YOUR ASSIGNMENT
The data below holds the lines to copy: everything from the line containing "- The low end" to the line containing "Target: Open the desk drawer", both ends included, set down exactly.

GIVEN DATA
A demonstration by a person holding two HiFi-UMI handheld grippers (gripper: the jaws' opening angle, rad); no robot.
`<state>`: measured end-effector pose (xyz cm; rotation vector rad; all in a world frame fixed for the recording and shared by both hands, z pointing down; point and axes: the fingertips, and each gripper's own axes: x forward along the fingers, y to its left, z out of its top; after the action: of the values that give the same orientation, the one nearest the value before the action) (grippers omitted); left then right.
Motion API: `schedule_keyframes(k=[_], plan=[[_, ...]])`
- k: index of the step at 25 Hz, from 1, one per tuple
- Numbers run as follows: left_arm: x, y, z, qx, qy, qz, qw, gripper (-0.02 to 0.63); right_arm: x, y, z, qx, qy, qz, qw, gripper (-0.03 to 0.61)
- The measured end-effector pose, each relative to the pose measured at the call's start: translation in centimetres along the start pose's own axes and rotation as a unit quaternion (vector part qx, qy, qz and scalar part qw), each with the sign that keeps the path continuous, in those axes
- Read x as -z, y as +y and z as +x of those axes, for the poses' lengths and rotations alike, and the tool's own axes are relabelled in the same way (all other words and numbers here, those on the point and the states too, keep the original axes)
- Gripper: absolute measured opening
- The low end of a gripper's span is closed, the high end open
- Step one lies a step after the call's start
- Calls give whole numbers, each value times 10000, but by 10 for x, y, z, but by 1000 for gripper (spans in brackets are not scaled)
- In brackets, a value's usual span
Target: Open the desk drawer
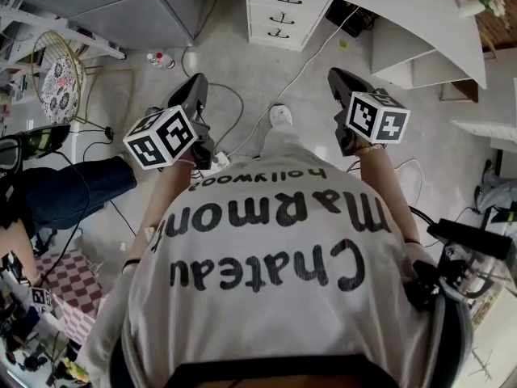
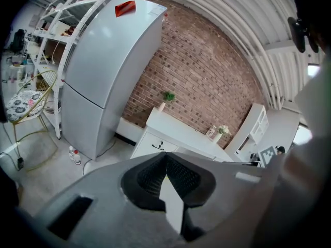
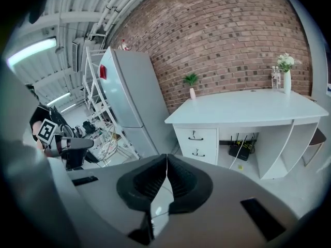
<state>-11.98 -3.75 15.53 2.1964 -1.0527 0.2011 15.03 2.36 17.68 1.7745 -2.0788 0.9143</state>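
The grey left claw point(image 2: 166, 155) and right claw point(image 3: 166, 157) are both clenched, their ribbed black pads point(image 3: 186, 185) meeting on nothing. Well ahead of the right claw, across open pale floor point(image 3: 274, 187), the smooth white desk drawers point(image 3: 204, 143) with thin black handles point(image 3: 195, 137) look flush-shut.

We found the counter point(image 3: 243, 107) smooth, matt white, its drawer handles point(image 3: 195, 137) dark metal. The brick wall point(image 3: 217, 35) looked rough and dull. The fridge point(image 2: 103, 61) was smooth grey with a faint sheen. The right gripper point(image 3: 166, 159) had a matt grey plastic shell and ribbed black jaws. The shirt point(image 1: 275, 265) was cloth.
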Motion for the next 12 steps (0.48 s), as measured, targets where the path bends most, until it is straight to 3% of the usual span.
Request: schedule_keyframes(k=[5, 8, 12], plan=[[-10, 2, 21, 99, -185, -152, 9997, 15, -24, -23, 34, 60, -24, 3, 10000, 15], [-13, 6, 36, 58, -281, -270, 9992, 14, -32, -32, 61, -199, 147, -64, 9997, 14], [-8, 14, 56, -37, -262, -307, 9992, 15, -39, -32, 98, -692, 324, -540, 9956, 14]])
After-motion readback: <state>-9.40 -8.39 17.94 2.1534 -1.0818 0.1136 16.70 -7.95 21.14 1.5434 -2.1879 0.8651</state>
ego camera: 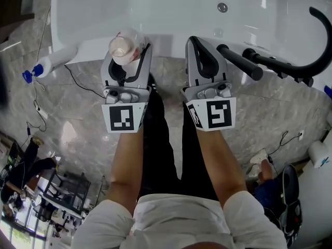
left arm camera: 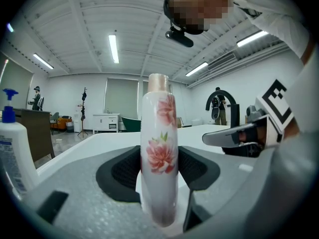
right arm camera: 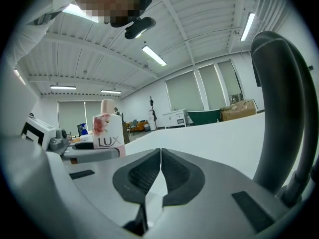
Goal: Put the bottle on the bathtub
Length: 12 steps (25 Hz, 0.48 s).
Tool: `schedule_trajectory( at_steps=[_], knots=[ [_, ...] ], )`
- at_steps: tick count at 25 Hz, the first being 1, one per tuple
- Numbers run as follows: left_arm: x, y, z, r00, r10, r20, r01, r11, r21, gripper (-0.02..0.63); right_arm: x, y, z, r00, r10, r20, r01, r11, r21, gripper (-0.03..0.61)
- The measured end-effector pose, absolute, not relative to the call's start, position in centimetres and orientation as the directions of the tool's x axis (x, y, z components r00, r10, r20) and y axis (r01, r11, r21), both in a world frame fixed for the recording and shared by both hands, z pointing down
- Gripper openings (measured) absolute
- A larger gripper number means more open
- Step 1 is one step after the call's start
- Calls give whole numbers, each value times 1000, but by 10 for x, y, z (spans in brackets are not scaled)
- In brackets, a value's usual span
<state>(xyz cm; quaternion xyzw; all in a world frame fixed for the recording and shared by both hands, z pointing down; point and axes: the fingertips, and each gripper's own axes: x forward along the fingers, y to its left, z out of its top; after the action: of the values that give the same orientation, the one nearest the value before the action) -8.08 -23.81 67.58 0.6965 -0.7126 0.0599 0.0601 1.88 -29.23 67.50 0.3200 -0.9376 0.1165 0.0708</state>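
**Flowered Bottle Held at the Tub's Edge**

The left gripper (left arm camera: pixel 158 176) was clamped on the tall white plastic bottle with pink flower prints and a pale round cap (ego camera: pixel 124 45). Its dark ribbed pads (left arm camera: pixel 124 169) pressed the bottle's lower body from both sides. The bottle stood upright between them, cap upward. In the head view it sat at about 11 o'clock from the middle of the picture, over the near rim of the glossy white bathtub (ego camera: pixel 181 9). No view showed whether its base touched the rim.

The right gripper (right arm camera: pixel 160 158) was held just beside it, at about 1 o'clock, also at the tub's near edge. Its jaws were pressed together with nothing between them. From the right gripper view the bottle showed at 9 o'clock, with the word LUX on its face.

A curved black metal bar fitting (ego camera: pixel 290 61) lay across the tub's rim at 2 o'clock. A white pump bottle with a blue nozzle (ego camera: pixel 52 65) lay at 10 o'clock, at the tub's outer corner, its blue end over the grey marble-patterned floor (ego camera: pixel 78 123). Each gripper carried a white cube with black square markers; the left cube (ego camera: pixel 123 117) and the right cube (ego camera: pixel 215 113) faced the head camera.
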Motion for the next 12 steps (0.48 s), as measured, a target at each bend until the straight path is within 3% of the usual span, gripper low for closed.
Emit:
schedule_trajectory(
  at_steps=[12],
  knots=[
    [-81, -236, 684, -42, -987, 155, -999, 45, 19, 225, 11, -289, 683, -787, -576, 221, -614, 768, -182, 15]
  ],
)
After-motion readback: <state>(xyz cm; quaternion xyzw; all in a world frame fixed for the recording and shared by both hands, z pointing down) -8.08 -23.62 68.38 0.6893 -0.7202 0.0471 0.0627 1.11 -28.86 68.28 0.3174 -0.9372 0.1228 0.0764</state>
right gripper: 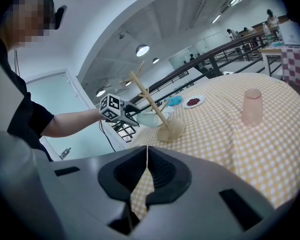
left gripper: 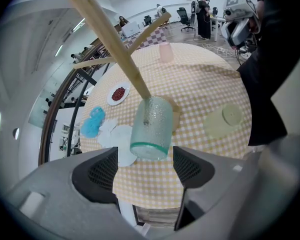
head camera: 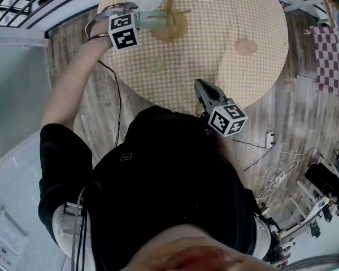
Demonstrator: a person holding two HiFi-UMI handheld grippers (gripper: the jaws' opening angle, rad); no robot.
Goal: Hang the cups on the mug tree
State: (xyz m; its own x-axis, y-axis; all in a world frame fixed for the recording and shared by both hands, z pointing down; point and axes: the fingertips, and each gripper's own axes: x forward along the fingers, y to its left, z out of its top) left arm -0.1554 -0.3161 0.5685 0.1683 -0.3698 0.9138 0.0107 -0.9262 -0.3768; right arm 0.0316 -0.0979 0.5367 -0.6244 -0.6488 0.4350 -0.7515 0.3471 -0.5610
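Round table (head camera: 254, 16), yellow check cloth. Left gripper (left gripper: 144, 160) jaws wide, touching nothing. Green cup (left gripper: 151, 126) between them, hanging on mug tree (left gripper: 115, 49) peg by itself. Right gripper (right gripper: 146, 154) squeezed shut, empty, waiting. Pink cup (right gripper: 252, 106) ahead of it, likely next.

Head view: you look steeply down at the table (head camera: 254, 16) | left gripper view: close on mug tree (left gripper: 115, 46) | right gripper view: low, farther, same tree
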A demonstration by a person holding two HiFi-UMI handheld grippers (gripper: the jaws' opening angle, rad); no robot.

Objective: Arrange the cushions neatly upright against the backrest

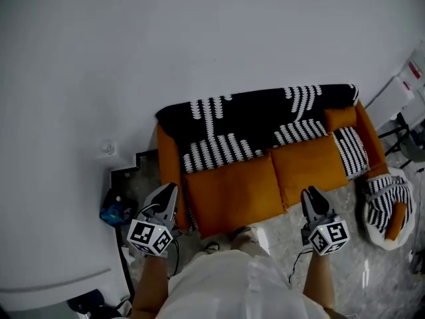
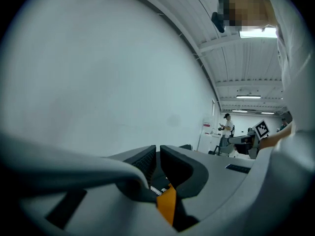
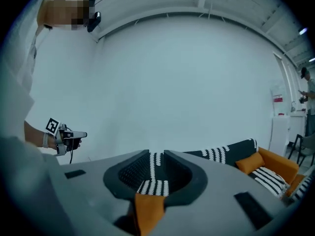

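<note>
While held before sofa (image 1: 232,191), left claw (image 2: 157,154) pinched together, right claw (image 3: 156,159) slightly parted.

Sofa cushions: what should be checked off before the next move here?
1. Is the left gripper free? Jaws together, nothing held: ok.
2. Is the right gripper free? Jaws slightly apart, nothing between them: ok.
3. Is the orange cushion propped against the backrest? Ok.
4. Is the striped cushion upright? Not ok; it lies flat on the seat.
5. Does the orange roll on the floor pouf belong on the sofa? Cannot tell.
</note>
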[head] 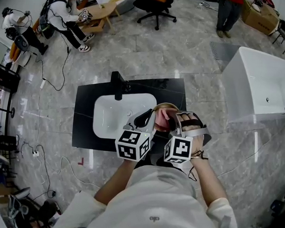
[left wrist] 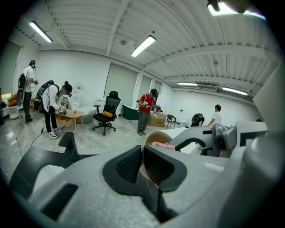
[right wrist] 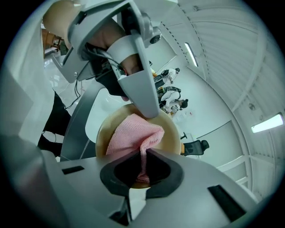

FINISHED TASK
- The low end of a gripper's span is closed, the high end open
- Step one lies a step after the call's start
- Calls give whole numbers, each value times 10000, but by 10 for x, y, z, but by 1000 for gripper (spans in brackets are not scaled)
- In brackets, a value's usual span
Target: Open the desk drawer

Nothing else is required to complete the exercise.